Etiopathogenesis and histopathologic features

Condensing osteitis likely is caused by inflammation of odontogenic origin (usually from a nonvital tooth) leading to reactive bone formation and sclerosis. Idiopathic osteosclerosis is of unknown etiology.

  • Both have similar histopathology and exhibits densely sclerotic bone with few or small Haversian canals; fibrosis, fatty marrow, and mild chronic inflammation may be present ( Fig. 17.3 E).

Differential diagnosis

  • Endosteal osteoma may appear similar to idiopathic osteosclerosis and condensing osteitis although in reactive conditions, the radiopacity tends to have an irregular shape rather than being round or ovoid.
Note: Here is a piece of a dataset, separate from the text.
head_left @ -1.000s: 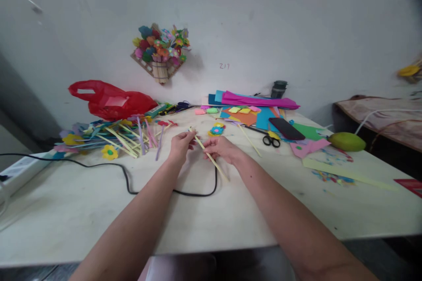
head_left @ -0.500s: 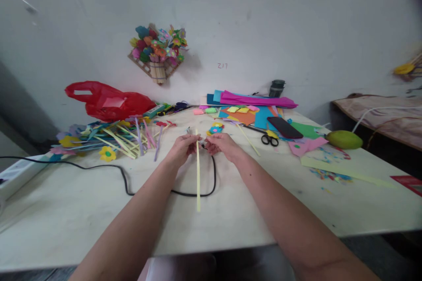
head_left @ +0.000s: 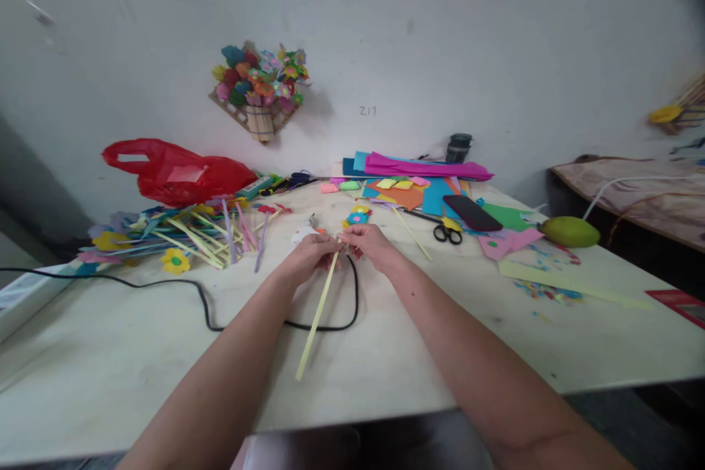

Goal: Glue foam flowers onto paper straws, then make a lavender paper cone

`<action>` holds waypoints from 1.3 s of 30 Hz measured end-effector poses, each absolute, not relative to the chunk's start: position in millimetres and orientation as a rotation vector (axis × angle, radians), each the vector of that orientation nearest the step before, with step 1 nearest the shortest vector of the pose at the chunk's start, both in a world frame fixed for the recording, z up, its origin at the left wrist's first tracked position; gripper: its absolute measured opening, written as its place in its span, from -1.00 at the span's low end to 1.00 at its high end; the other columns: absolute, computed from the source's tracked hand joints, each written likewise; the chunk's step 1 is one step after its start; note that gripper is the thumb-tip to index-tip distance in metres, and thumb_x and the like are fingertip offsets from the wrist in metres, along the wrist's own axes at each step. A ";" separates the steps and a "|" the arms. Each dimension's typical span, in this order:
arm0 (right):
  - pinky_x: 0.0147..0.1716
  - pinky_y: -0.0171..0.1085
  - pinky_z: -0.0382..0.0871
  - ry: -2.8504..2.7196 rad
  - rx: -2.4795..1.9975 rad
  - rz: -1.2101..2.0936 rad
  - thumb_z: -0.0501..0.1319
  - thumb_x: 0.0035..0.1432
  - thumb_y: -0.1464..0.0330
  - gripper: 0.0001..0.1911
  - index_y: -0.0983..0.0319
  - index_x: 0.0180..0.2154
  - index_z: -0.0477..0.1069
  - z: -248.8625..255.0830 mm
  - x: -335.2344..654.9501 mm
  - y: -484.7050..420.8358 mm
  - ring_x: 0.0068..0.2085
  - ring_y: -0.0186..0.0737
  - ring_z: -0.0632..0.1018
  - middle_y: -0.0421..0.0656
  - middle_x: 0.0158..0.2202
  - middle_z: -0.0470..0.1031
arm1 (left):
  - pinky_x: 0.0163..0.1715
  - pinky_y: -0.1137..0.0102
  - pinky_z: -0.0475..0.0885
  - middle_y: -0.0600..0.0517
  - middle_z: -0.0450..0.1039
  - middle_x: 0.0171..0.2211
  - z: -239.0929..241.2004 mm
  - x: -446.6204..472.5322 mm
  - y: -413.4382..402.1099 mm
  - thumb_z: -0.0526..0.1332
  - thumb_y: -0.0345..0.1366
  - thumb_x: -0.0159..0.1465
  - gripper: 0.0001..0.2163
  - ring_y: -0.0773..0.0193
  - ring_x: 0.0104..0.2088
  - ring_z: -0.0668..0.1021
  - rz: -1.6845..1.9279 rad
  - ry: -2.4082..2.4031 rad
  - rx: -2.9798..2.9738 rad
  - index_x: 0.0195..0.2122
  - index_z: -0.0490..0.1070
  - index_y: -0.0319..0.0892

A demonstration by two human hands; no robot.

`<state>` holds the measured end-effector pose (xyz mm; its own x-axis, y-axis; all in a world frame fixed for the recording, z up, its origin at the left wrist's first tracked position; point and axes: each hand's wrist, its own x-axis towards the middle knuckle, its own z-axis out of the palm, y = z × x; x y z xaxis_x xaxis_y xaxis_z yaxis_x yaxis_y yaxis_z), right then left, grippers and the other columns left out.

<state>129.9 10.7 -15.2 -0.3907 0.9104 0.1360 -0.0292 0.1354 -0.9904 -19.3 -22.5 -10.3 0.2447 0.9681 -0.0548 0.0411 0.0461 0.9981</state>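
Observation:
My left hand [head_left: 309, 257] and my right hand [head_left: 373, 244] meet over the middle of the table. Their fingertips pinch the upper end of a pale yellow paper strip [head_left: 317, 319], whose long free part slants down toward the near left. Just behind my left hand lies a white tool [head_left: 300, 236], partly covered, that looks like a glue gun. A black cord [head_left: 357, 294] loops under my wrists. Beyond my fingers sit a blue and a yellow paper flower [head_left: 359, 217]. What exactly the fingertips cover at the strip's end is hidden.
Paper flowers and strips [head_left: 203, 231] pile up at the left, before a red plastic bag [head_left: 187, 175]. To the right lie black-handled scissors [head_left: 447, 235], a phone [head_left: 472, 213], coloured sheets [head_left: 427, 167], a green fruit [head_left: 570, 231] and paper scraps [head_left: 551, 292].
The strip has swung from nearly upright to a slant, its lower end now nearer and farther left. Its top has dropped between my fingertips, which are closer together. More of the white tool shows.

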 end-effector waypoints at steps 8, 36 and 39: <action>-0.69 -0.44 0.15 -1.529 -0.907 1.376 0.28 -0.18 0.27 -0.81 0.27 -0.53 0.42 -16.6 131.5 11.7 -0.62 -0.45 0.29 -0.26 -0.64 0.35 | -0.72 0.48 0.08 0.01 0.37 -0.72 -9.3 -19.4 -24.1 0.25 -0.22 0.00 -0.81 0.42 -0.74 0.31 0.965 1.070 1.345 -0.59 0.39 -0.27; -0.31 -0.33 0.33 -1.772 -0.728 0.670 0.22 -0.03 0.45 -0.90 0.19 -0.54 0.45 -18.3 129.7 16.2 -0.19 -0.27 0.42 -0.13 -0.28 0.38 | -0.74 0.53 0.13 -0.04 0.39 -0.66 -4.8 -19.0 -24.2 0.09 -0.23 0.09 -0.76 0.43 -0.72 0.33 0.988 0.949 1.002 -0.50 0.45 -0.30; -0.36 -0.35 0.35 -1.694 -0.737 0.782 0.21 -0.02 0.42 -0.92 0.20 -0.51 0.46 -15.8 129.2 13.0 -0.21 -0.28 0.42 -0.13 -0.25 0.37 | -0.77 0.56 0.05 -0.01 0.37 -0.66 -2.5 -19.0 -26.5 0.15 -0.27 0.08 -0.82 0.46 -0.71 0.30 0.995 0.909 0.931 -0.48 0.45 -0.29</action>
In either case, no treatment is necessary except for evaluation for familial adenomatous polyposis syndrome when multiple osteomas are present.

Management and prognosis

  • Biopsy is not necessary if the lesion is recognized for what it is on the radiograph. When idiopathic osteosclerosis occurs at the apices of teeth not previously endodontically treated, the teeth should be evaluated for vitality.

References

  • Gamba TO, Maciel NAP, Rados PV, da Silveira HLD, Arus NA, Flores IL. The imaging role for diagnosis of idiopathic osteosclerosis: a retrospective approach based on records of 33,550 cases. Clin Oral Investig. 2021;25:1755-1765.

  • Green TL, Walton RE, Clark JM, Maixner D. Histologic examination of condensing osteitis in cadaver specimens. J Endod. 2013;39:977-979.
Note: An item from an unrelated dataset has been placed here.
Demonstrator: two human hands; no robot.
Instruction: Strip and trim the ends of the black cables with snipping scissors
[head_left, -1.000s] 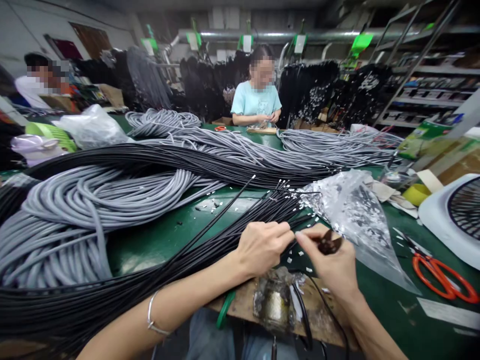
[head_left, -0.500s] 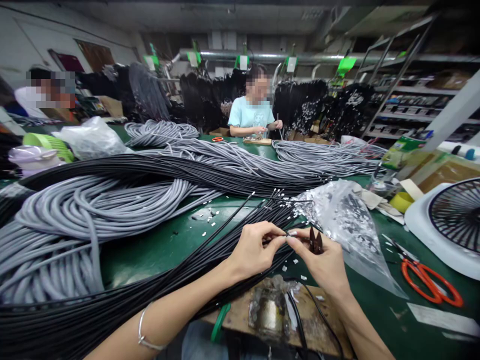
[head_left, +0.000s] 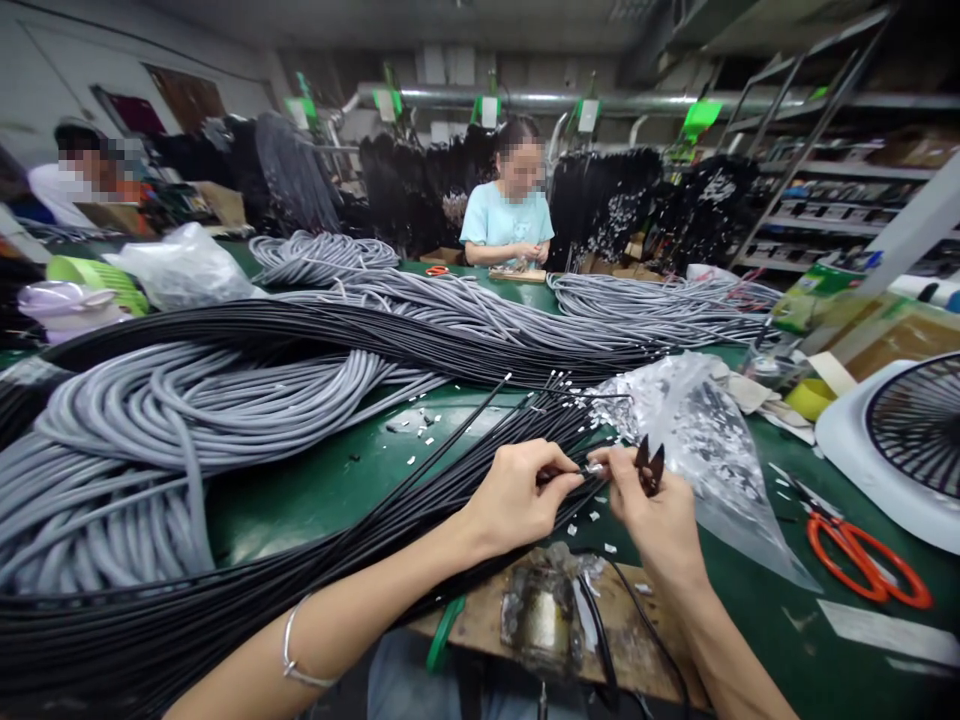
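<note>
My left hand (head_left: 521, 495) is closed in a pinch on the end of a thin black cable (head_left: 564, 473) from the long black cable bundle (head_left: 315, 540) lying across the green table (head_left: 300, 490). My right hand (head_left: 654, 510) faces it, fingertips pinched at the same cable end, with small dark snips (head_left: 649, 464) held in the same hand, blades pointing up. Small white cut pieces (head_left: 592, 520) lie scattered under both hands. A small metal fixture (head_left: 540, 610) on a wooden board (head_left: 637, 650) sits just below my hands.
Grey cable coils (head_left: 150, 430) fill the left. A clear plastic bag (head_left: 705, 450) of small white parts lies right, then orange scissors (head_left: 862, 555) and a white fan (head_left: 900, 440). A person in a light blue shirt (head_left: 506, 215) works across the table; another person (head_left: 67, 180) sits far left.
Both hands stayed together at the cable end, shifting slightly right. The snips in my right hand turned from lying sideways to pointing upward.
</note>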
  • MacDonald-Jankowski DS. Idiopathic osteosclerosis in the jaws of Britons and of the Hong Kong Chinese: radiology and systematic review. Dentomaxillofac Radiol. 1999;28:357-363.

  • MacDonald D, Yu W. Incidental findings in a consecutive series of digital panoramic radiographs. Imaging Sci Dent 2020;50:53-64.

  • Miloglu O, Yalcin E, Buyukkurt MC, Acemoglu H. The frequency and characteristics of idiopathic osteosclerosis and condensing osteitis lesions in a Turkish patient population. Med Oral Patol Oral Cir Bucal. 2009;14:e640-e645.

  • Verzak Z, Celap B, Modric VE, et al. The prevalence of idiopathic osteosclerosis and condensing osteitis in Zagreb population. Acta Clin Croat. 2012;51:573-577.

  • Wijn MA, Keller JJ, Giardiello FM, Brand HS. Oral and maxillofacial manifestations of familial adenomatous polyposis. Oral Dis. 2007;13: 360-365.

  • Yonetsu K, Yuasa K, Kanda S. Idiopathic osteosclerosis of the jaws: panoramic radiographic and computed tomographic findings. Oral Surg Oral Med Oral Pathol Oral Radiol Endod. 1997;83:517-521.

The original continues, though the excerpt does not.